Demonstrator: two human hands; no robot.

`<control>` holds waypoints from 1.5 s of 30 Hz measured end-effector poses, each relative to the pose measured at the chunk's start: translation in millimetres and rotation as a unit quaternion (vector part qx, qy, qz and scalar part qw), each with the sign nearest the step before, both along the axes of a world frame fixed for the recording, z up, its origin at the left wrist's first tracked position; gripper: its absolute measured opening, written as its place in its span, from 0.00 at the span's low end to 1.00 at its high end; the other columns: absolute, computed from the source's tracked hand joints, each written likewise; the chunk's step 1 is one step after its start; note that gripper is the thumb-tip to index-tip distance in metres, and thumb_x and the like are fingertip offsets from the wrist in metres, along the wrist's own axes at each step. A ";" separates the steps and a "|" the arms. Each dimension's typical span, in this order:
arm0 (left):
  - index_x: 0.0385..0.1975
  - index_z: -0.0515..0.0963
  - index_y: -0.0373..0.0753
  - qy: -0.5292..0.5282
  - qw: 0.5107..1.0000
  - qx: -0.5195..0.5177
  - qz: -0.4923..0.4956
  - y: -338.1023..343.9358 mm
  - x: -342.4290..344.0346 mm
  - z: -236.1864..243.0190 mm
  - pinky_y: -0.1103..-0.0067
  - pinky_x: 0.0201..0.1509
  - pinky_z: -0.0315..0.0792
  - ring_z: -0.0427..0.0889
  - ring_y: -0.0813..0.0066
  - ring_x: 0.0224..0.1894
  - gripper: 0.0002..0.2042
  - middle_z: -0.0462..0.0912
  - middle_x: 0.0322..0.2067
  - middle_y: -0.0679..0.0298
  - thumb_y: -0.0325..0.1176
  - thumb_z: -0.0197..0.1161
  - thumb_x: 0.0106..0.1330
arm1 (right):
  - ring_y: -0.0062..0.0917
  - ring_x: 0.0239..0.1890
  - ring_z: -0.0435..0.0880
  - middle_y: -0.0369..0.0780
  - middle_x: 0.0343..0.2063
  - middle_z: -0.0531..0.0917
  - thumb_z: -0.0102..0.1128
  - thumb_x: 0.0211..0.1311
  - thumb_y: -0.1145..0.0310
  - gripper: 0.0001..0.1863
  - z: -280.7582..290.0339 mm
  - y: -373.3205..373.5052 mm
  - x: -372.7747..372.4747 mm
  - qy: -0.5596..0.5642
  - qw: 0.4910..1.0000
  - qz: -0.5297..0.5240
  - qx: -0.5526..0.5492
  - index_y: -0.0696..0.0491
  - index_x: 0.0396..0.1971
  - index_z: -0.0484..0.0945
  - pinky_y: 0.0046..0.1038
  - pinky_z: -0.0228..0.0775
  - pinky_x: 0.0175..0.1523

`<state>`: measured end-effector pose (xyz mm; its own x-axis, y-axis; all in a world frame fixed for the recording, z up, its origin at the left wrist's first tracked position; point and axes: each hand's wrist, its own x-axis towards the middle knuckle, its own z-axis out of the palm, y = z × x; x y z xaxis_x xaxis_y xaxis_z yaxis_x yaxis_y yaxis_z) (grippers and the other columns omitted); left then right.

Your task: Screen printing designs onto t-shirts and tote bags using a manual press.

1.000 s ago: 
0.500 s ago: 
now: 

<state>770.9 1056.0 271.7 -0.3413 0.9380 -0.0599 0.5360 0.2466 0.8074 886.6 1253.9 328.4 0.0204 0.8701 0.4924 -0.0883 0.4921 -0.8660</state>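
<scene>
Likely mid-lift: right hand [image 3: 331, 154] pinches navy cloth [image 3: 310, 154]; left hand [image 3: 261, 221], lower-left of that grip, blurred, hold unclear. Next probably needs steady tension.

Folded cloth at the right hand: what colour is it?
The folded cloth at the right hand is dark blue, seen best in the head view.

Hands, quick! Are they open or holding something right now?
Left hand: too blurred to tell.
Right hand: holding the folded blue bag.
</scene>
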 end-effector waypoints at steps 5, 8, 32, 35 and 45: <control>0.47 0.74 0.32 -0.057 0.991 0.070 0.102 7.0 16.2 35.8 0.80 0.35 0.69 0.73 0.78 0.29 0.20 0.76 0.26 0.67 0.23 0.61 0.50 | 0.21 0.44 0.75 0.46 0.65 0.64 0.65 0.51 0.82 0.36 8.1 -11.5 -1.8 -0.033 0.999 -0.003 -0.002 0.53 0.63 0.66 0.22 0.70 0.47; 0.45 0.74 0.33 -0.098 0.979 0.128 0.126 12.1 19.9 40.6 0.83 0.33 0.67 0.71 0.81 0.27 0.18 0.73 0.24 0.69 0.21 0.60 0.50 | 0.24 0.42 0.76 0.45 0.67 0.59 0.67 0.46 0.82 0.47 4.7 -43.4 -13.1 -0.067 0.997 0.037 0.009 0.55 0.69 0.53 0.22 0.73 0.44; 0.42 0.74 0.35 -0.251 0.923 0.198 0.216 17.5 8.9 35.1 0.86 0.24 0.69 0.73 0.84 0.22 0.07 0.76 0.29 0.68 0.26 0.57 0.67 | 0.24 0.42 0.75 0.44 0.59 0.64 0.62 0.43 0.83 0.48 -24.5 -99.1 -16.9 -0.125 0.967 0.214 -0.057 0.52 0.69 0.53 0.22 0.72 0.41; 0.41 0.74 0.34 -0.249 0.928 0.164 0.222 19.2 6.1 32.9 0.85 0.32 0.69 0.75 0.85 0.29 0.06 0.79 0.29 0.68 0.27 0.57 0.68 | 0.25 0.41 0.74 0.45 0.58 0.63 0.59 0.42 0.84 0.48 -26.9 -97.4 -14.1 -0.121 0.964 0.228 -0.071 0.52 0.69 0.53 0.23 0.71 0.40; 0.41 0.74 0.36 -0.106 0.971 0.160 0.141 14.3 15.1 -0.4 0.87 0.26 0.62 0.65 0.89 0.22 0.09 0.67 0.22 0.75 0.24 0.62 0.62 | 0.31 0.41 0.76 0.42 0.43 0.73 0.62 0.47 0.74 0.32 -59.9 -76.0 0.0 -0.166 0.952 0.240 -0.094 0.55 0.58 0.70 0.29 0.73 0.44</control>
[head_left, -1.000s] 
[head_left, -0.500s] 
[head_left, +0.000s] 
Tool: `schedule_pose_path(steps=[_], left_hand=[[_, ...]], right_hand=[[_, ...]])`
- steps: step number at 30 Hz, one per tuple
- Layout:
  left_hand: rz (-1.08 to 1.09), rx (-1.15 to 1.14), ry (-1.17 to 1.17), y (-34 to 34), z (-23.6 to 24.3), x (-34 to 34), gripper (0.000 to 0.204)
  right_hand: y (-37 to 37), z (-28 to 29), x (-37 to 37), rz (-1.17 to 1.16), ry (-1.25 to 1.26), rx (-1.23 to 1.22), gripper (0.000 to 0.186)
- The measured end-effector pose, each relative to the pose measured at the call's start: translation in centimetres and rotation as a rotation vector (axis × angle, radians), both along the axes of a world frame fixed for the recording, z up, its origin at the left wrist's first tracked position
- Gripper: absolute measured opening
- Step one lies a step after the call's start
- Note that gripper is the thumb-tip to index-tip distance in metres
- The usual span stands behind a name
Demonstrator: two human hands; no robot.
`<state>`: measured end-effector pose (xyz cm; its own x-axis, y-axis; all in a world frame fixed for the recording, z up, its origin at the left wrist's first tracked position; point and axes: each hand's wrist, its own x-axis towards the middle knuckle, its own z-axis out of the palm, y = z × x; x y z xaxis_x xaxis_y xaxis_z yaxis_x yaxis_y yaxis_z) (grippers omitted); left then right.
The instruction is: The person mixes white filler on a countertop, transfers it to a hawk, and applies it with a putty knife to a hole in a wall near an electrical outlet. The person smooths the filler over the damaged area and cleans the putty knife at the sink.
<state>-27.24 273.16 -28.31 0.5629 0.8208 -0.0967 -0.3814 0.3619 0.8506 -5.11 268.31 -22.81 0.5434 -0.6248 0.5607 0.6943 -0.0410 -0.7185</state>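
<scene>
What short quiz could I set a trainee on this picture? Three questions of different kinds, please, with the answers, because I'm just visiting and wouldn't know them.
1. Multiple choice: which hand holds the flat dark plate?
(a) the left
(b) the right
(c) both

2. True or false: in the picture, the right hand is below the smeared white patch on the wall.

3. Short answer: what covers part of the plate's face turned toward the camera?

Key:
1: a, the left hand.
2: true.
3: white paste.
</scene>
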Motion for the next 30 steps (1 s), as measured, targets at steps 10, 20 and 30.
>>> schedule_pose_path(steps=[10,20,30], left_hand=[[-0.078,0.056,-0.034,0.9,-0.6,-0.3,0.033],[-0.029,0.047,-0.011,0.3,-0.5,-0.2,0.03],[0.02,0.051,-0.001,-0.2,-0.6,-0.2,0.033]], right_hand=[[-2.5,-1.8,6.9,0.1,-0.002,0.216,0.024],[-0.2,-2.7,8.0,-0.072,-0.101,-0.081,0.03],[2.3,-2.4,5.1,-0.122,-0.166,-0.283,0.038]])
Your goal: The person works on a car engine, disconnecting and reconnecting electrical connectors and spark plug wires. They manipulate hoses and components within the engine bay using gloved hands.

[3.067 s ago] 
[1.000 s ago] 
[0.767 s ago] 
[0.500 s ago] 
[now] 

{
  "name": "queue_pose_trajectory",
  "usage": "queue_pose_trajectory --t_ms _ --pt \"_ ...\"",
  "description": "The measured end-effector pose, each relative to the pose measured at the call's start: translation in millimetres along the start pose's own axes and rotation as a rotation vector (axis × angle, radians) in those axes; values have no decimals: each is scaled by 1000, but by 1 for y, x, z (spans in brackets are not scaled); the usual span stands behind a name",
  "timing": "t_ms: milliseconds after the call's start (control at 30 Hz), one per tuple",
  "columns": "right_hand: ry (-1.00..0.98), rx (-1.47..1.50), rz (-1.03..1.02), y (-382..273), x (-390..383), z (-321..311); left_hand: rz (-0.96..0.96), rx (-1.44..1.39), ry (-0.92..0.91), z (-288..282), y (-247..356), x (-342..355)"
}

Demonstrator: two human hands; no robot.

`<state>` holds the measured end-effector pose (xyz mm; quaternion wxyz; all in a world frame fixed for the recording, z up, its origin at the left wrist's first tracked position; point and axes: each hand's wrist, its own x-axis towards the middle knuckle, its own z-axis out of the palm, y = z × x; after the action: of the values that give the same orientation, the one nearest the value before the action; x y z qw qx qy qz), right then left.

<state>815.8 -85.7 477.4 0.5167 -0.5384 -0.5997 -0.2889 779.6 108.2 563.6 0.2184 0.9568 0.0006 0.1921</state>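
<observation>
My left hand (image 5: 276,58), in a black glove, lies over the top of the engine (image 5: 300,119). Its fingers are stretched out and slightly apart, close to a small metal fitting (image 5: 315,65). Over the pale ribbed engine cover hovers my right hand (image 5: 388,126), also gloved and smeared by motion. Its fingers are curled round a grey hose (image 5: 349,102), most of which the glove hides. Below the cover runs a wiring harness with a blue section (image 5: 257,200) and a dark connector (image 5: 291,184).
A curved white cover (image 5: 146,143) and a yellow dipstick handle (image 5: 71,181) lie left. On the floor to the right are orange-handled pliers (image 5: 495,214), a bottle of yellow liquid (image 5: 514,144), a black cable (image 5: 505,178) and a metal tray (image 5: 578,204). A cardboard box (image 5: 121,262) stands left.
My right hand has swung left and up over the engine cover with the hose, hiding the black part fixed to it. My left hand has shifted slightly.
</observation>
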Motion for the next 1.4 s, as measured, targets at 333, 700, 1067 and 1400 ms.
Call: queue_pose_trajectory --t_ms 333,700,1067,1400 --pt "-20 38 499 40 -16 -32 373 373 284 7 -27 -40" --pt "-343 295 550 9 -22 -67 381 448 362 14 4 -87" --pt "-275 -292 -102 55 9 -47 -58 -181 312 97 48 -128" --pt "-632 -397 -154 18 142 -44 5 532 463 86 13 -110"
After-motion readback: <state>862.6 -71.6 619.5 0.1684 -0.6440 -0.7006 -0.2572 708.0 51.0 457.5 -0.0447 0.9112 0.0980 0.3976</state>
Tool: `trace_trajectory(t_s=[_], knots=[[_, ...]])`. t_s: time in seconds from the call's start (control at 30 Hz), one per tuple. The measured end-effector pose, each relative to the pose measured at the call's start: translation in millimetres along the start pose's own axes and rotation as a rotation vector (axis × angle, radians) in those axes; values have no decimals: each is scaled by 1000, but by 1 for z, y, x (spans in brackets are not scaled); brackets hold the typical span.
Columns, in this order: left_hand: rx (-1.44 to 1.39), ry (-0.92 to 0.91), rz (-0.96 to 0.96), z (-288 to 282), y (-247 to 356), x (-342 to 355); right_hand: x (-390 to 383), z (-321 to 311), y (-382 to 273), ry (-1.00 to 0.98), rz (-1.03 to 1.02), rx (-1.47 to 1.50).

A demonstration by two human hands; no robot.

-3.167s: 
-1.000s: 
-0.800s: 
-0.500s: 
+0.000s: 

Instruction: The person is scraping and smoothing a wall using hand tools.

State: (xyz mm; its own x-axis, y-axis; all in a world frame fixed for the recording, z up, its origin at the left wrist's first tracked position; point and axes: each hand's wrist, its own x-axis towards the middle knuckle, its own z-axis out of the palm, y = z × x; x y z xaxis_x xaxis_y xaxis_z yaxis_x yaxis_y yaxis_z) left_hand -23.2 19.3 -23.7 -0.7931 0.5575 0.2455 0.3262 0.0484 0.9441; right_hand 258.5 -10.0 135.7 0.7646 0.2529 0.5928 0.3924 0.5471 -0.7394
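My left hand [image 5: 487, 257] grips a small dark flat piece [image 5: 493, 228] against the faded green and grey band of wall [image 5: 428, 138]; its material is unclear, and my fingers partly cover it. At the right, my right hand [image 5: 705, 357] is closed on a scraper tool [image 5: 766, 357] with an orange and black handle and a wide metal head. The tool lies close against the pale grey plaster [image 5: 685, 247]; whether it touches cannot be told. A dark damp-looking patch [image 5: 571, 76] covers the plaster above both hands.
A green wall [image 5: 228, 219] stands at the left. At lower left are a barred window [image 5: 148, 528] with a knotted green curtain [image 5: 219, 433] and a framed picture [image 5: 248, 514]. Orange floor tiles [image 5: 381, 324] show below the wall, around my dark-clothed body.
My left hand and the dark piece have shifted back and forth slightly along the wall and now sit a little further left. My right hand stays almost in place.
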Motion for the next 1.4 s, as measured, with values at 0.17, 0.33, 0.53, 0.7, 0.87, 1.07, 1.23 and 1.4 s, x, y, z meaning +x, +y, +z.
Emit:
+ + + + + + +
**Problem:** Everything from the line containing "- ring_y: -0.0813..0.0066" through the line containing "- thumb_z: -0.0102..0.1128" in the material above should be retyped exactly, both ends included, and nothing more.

**Result for this task:**
  - ring_y: -0.0813..0.0066
  - ring_x: 0.0224..0.1894
  - gripper: 0.0002..0.2042
  - middle_z: -0.0462..0.0912
  - middle_x: 0.0322..0.2067
  - middle_y: -0.0679..0.0298
  - thumb_y: -0.0325..0.1176
  - thumb_z: -0.0197..0.1161
  - thumb_x: 0.0106..0.1330
arm1 (right):
  - ring_y: -0.0062..0.0917
  - ring_x: 0.0239..0.1890
  - ring_z: -0.0435..0.0880
  - middle_y: -0.0369..0.0780
  - middle_x: 0.0343..0.2063
  - middle_z: -0.0531..0.0917
  - thumb_z: -0.0102..0.1128

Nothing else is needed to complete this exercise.